From Wikipedia, the free encyclopedia

Modifier Tone Letters
RangeU+A700..U+A71F
(32 code points)
PlaneBMP
ScriptsCommon
Symbol setsTone marks
Assigned32 code points
Unused0 reserved code points
Unicode version history
4.1 (2005)23 (+23)
5.0 (2006)27 (+4)
5.1 (2008)32 (+5)
Unicode documentation
Code chart ∣ Web page
Note: [1][2]

Modifier Tone Letters is a Unicode block containing tone markings for Chinese, Chinantec, Africanist, and other phonetic transcriptions. It does not contain the standard IPA tone marks, which are found in Spacing Modifier Letters.

꜀◌ ꜁◌ ꜂◌ ꜃◌ ◌꜄ ◌꜅ ◌꜆ ◌꜇ are used to mark yin and (underlined) yang splits of the ping, shang, qu and ru tones, respectively, in the etymological four-tone analysis of Chinese.
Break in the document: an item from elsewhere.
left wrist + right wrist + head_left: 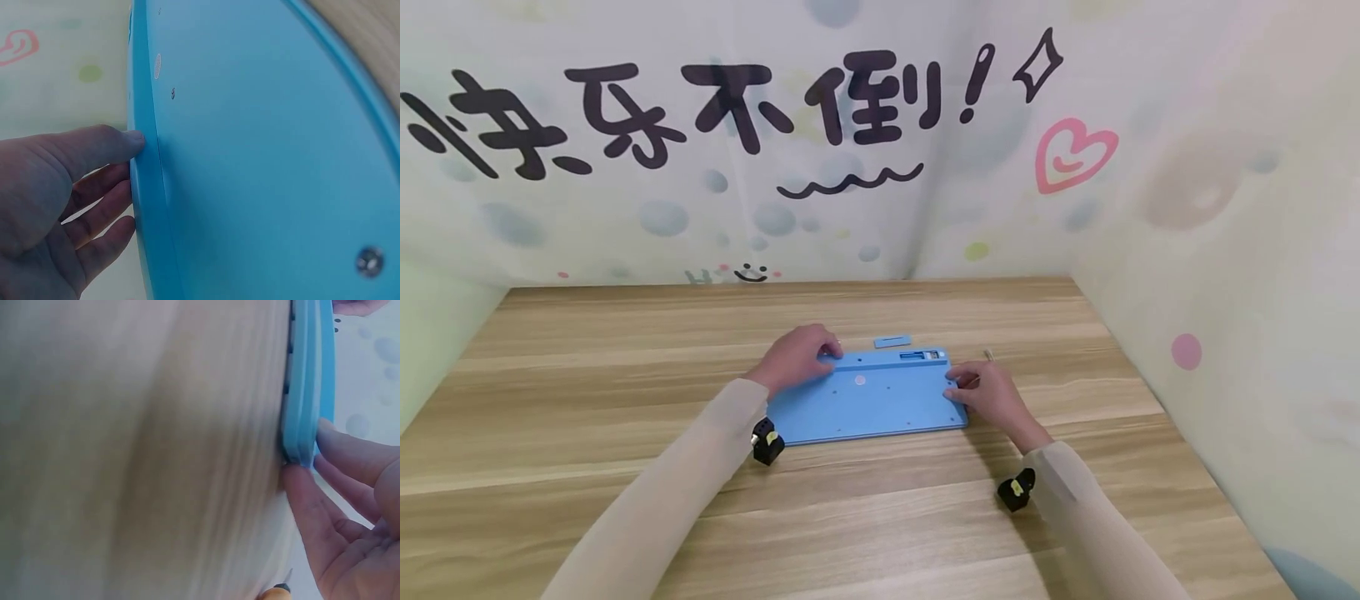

The dotted tone letters ꜈ ꜉ ꜊ ꜋ ꜌ are used for the pitch of neutral tones, while the reversed tone letters ꜒ ꜓ ꜔ ꜕ ꜖ and neutral ꜍ ꜎ ꜏ ꜐ ꜑ are used for tone sandhi. ◌ꜗ ◌ꜘ ◌ꜙ ◌ꜚ are used in Ozumacín Chinantec. ꜛ ꜜ are the IPA diacritics for upstep and downstep, while ꜝ ꜞ ꜟ are substitutes people used before broad font support of the IPA, and still preferred by some. ꜛ ꜜ ꜝ ꜞ ꜟ can also be used for superscript modifiers.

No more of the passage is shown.